Con questa mentalita', si sarebbe dovuto rifiutare di giocare in squadra con giocatori serbi. La verita' e' che e' un giocatore manesco e ha perso una buona occasione per fare davvero la parte del comandante vincente. S'e' messo a fare a pugni con uno che ha una pigna al posto del cervello.
e qui emerge tutto il pregiudizio e il preconcetto che inquina poi il tuo ragionamento e non ti fa ragionare serenamente.

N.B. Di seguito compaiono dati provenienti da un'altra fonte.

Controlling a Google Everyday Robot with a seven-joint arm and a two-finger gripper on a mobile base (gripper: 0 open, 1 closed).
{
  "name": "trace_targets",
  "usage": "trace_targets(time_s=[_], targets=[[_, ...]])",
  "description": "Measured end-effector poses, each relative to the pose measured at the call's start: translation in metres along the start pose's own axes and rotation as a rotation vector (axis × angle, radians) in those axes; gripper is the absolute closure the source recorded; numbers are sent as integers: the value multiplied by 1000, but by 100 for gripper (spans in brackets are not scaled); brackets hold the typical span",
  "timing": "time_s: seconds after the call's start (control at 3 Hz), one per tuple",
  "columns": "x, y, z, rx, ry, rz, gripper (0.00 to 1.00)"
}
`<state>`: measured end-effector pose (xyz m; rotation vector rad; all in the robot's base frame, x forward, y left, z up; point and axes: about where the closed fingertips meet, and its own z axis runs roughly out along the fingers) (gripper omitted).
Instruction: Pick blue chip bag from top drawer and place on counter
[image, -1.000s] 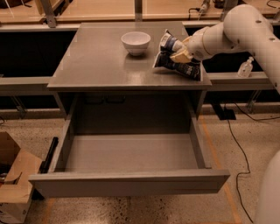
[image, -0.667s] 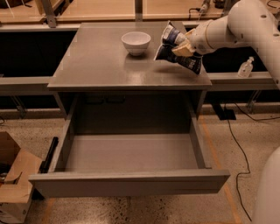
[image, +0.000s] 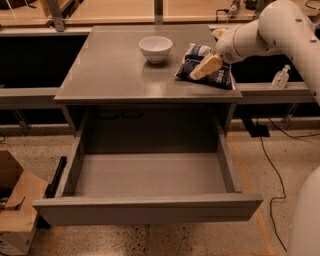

Ho letto tutto e sono tornato indietro.
Tu dici: era una partita di calcio, solo una partita di calcio: eppure, si sa, che la rivalità sportiva in questa partita c'era solo in campo, non sugli spalti gremiti degli stessi tifosi che a Genova hanno fatto quello che hanno fatto.
Bravi i giocatori serbi, questa volta a proteggere quelli albanesi e non fare, come fecero a Genova il segno del 3 con la mano.
Tu dici: il giocatore deve giocare e non assurgere a polizziotto:
Bene, il polizziotto non c'era. Quel troglodita ha preso a sediate un giocatore.
Qui entra in gioco la persona (volevo dire l'uomo, ma avrei forse dato adito ad una interpretazione machista che non voglio dare): se io vedo una persona in strada (o ovunque) aggredita da uno scalmanato e non c'è anima viva che la difende, intervengo. Cazzo se intervengo.
Non è che se vedo uno scippatore in azione me ne sto fermo e aspetto che arrivino le forze dell'ordine.